『ひとはなぜ「認められたい」のか : 承認不安を生きる知恵』

作成者
山竹伸二 著
出版者
筑摩書房
刊年
2021.1

 ありのままの自分とは何でしょうか。人には自由に生きたいという欲求があり、一方で他人に認めれられたいという欲望もあります。この自由と承認の狭間で葛藤し、自己を喪失します。これは現代社会を生きる誰もが抱える課題だといえるでしょう。本書は、この認められたいという承認不安を哲学的に考察して、自由に生きる道筋を示します。
 承認不安の原因は、親や友だちといった周囲の人々の評価を過剰に気にして、場の空気を読み、顔色をうかがい、批判されないように、軽蔑されないように、自分の感情を抑え、本当にしたいことを我慢し、自由を放棄して周囲が期待する人間像を演じることにあります。

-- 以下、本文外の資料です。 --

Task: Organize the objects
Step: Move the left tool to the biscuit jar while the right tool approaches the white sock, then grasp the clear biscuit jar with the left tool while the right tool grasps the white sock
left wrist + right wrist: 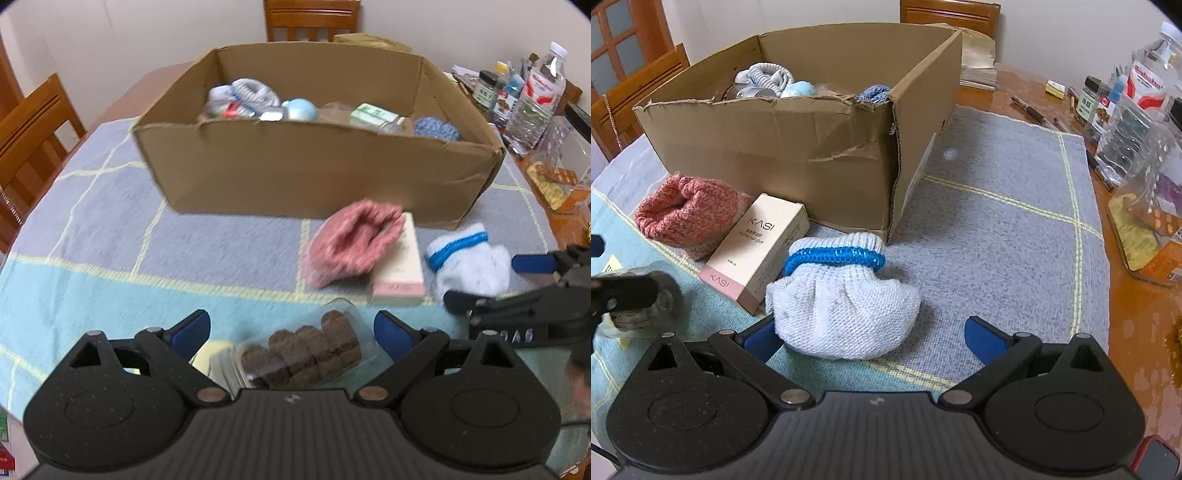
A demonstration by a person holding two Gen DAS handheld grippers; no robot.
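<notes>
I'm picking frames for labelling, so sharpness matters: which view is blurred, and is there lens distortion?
Left wrist view: motion-blurred, the pink knit item and cardboard box are smeared. Right wrist view: sharp, the knit of the white sock and the KASI box lettering are readable. Both: fisheye bending, dark corners.

Your way to the cardboard box is blocked in front by the pink knit, the KASI carton and the white sock, all crowded together; the blue mat right of them lies bare. Bottles and jars line the right table edge.
</notes>
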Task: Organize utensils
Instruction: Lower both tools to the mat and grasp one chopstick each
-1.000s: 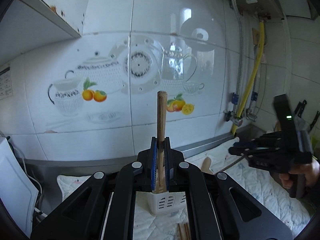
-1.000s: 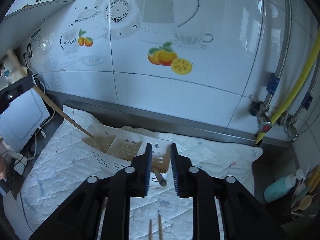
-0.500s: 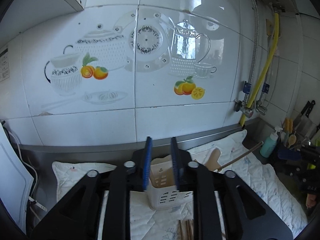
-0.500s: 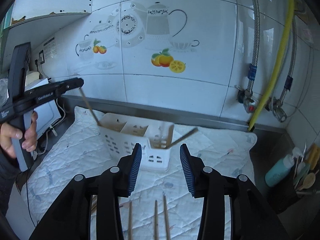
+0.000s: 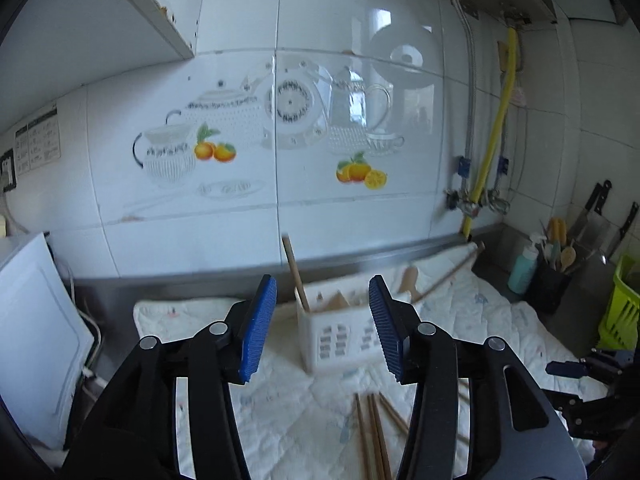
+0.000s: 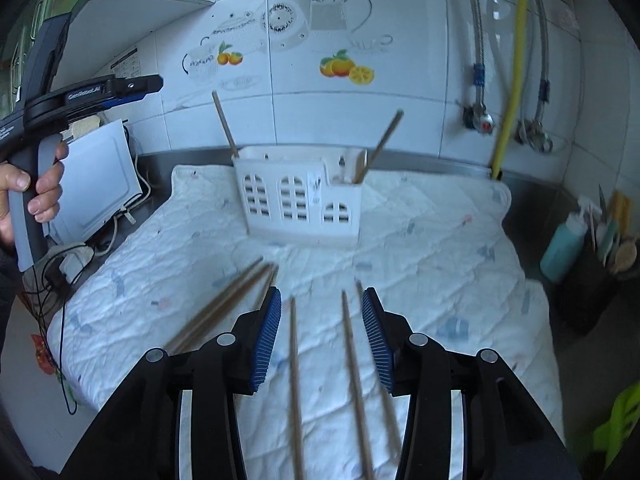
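Released since a second ago, one chopstick [image 5: 295, 273] now leans in the white caddy [image 6: 300, 200] beside another chopstick [image 6: 380, 146], as the left gripper [image 5: 322, 322] opens empty and the right gripper [image 6: 321, 334], half open, holding nothing, hovers over loose chopsticks [image 6: 294, 376] left on the quilted mat [image 6: 420, 248].

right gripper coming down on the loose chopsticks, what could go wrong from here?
1. Two chopsticks lie between the open right gripper: it may pinch both, or roll one away.
2. The white caddy looks light, with chopsticks leaning outward; another insertion could tip it.
3. The quilted mat is wrinkled, so sticks may snag.
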Demonstrator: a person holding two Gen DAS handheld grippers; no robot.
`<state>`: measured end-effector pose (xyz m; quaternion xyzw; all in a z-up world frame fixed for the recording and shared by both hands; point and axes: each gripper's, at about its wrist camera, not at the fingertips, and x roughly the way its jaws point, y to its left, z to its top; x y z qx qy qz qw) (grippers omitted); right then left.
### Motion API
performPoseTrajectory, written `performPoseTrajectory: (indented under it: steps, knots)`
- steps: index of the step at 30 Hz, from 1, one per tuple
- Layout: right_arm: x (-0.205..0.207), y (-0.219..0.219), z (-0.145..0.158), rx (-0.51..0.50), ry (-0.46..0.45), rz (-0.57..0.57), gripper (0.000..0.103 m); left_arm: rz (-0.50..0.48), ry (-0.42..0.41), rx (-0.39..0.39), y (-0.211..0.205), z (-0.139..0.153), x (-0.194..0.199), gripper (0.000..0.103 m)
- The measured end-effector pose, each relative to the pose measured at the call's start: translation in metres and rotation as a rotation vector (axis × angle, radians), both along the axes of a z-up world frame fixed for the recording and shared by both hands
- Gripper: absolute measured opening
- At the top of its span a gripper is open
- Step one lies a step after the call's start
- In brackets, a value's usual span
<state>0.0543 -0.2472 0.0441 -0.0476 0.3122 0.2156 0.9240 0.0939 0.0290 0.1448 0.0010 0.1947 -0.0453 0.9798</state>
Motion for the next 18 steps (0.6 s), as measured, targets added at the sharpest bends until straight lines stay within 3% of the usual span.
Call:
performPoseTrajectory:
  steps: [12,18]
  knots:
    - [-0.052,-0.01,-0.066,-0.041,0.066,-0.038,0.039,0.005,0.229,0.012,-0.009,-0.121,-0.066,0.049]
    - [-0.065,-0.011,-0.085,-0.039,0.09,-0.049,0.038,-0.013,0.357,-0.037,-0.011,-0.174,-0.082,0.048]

こうした行為を本書では、「空虚な承認ゲーム」と呼びます。このゲームは、幼少期から大人の世界にいたるまであらゆるところで展開されています。自分の本音を抑えて周囲に同調し、偽りの自分を演じ続けていると、当然ありのままの自分でいることもできなくなります。そうすると自己不全感が強くなり、自由を感じられなくなります。しかし、身近な人々の考え方や行動に同調したところで、他人が認めて受け入れてくれるわけではないため、孤独感や承認不安はますます膨らんでいくという悪循環に陥ります。
 本書はこうした自由と承認の葛藤を克服して、自己の喪失という闇から脱却する方法を提示するにとどまらず、子育て・保育・教育・看護・介護などの多様な局面にまで広げて、自由と承認を得られる相互ケアによる共生社会の可能性を模索します。自己を取り戻し、自分の人生を自信と責任を持って生きるための手引きとなる1冊です。